Estimation of rain kinetic energy from radar reflectivity and/or rain rate based on a scaling formulation of the raindrop size distribution

Abstract

This study offers an approach to estimate the rainfall kinetic energy (KE) by rain intensity (R) and radar reflectivity factor (Z) separately or jointly on the basis of a one‐ or two‐moment scaled raindrop size distribution (DSD) formulation, which contains (1) R and/or Z observations and (2) the dimensionless probability density function (pdf) of a scaled raindrop diameter. The key point is to explain all variability of the DSD by the evolution of the explaining moments (R and Z); hence the pdf is considered as constant. A robust method is proposed to estimate the climatological values of the parameters with a 28 month DSD data set collected in the Cévennes‐Vivarais region of France. Three relationships (KE‐R, KE‐Z, and KE‐RZ), which link the observations (R and/or Z) to rainfall kinetic energy (KE), are established. As expected, the assessment using the disdrometer data indicates that (1) because of the proximity of the moment orders, the KE‐Z relationship exhibits less variability than the KE‐R relationship and (2) the combination of R and Z yields a significant improvement of the estimation of KE compared to the single‐moment formulations.

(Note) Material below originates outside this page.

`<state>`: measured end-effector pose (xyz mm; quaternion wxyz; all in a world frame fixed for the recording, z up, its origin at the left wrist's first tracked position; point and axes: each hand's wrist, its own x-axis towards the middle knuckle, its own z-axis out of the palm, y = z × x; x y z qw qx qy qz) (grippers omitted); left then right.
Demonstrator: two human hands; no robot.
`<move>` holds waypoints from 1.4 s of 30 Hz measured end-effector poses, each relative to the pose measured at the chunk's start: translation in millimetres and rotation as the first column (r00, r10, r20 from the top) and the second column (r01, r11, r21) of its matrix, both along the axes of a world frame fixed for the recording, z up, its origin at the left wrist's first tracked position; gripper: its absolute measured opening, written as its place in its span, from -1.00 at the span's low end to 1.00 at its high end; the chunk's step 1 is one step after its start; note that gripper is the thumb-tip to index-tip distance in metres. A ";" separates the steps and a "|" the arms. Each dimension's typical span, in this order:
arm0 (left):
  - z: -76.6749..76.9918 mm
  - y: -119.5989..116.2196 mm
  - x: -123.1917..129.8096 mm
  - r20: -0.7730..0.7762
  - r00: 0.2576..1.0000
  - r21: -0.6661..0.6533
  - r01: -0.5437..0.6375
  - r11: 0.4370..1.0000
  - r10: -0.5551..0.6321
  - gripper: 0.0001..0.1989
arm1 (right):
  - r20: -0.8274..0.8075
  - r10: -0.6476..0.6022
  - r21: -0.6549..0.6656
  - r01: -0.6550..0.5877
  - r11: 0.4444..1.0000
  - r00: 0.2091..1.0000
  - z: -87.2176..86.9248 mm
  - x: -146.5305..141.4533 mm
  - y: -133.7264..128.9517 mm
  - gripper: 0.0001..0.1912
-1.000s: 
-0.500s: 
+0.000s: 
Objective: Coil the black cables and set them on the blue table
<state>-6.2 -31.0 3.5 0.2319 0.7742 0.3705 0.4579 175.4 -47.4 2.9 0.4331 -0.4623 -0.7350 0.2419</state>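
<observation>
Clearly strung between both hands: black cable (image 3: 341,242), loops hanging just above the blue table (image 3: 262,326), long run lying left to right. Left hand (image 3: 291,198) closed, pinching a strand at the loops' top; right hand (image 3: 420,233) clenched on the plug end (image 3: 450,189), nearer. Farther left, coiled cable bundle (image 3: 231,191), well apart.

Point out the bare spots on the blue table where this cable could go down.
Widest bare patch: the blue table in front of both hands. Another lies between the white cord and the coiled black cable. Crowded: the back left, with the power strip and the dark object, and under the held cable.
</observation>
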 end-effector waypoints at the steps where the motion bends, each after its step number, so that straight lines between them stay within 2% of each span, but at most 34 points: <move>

Subsequently, a first attempt to spatialize the kinetic energy using radar and rain gauge measurements is presented for a convective event, showing a promising potential for erosion process studies. Different from the application with the disdrometer data, the performance of the KE‐Z relationship degrades compared to the KE‐R relationship as a result of a bias and/or the sampling characteristics of the radar data.